Look, obviously, this isn’t a good movie. If I’m defining good as beyond merely entertaining. It’s the kind of movie that you watch because you woke up before you wanted to, can’t get back to sleep, and are resigned to do something extremely non-taxing until it’s appropriate to formally begin the day. The benefit of watching a movie like this in the very early morning is that there still remain a dozen or so hours in which it’s eminently possible to accomplish something (anything) such that, when the day is over, watching The Platform will not be in the forefront of your thoughts. Indeed, it will likely be forgotten. Nothing of any significance was going to happen in those hazy pre-dawn hours, anyway, so nothing was lost. All the above caveats aside, this movie mostly succeeds due to the inexorable power of the gimmick.
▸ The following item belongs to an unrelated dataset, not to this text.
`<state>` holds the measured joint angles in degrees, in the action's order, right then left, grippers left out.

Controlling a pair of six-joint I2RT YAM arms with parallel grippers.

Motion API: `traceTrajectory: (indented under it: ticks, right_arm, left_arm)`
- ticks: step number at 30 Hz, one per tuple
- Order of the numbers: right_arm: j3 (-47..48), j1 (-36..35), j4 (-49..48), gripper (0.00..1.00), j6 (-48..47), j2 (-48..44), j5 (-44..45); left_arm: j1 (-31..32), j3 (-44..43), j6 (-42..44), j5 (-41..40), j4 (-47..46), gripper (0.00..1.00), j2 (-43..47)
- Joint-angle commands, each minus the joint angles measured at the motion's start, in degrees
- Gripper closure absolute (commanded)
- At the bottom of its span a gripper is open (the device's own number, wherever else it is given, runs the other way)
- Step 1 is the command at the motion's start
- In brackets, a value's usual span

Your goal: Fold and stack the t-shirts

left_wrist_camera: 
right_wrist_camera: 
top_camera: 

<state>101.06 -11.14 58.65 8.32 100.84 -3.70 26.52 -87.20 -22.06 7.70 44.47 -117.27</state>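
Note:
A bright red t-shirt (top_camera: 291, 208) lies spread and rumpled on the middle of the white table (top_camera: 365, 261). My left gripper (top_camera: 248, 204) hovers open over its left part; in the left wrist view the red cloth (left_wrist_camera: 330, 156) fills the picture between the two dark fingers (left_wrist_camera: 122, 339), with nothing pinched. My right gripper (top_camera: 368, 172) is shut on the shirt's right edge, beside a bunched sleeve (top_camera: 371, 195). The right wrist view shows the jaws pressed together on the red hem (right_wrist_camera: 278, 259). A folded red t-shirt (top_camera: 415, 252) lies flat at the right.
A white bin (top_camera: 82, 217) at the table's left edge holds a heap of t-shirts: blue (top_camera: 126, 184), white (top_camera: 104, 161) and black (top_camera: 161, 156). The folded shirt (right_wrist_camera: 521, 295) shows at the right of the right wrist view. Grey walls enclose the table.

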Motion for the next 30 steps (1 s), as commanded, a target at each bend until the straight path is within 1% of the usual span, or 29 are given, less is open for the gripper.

It seems like one of these kinds of movies comes out every several years. Typically, not in theaters. A person wakes up in a strange, prison-like environment. They meet an older, wiser character who explains the rules of their new world. Once the exposition has been quickly dispatched, the protagonist navigates the obstructions put in place by their mysterious captors to ultimately achieve freedom. One can find fairly direct comparisons in movies like Cube, Circle, The Belko Experiment, Battle Royale, and, yes, The Matrix. It’s not only a film trope; last year’s hit Netflix series, Squid Game, follows an almost-identical structure. Likewise, it’s not an entirely new phenomenon either as evidenced by such prototypes as The Prisoner, THX 1138, and Logan’s Run.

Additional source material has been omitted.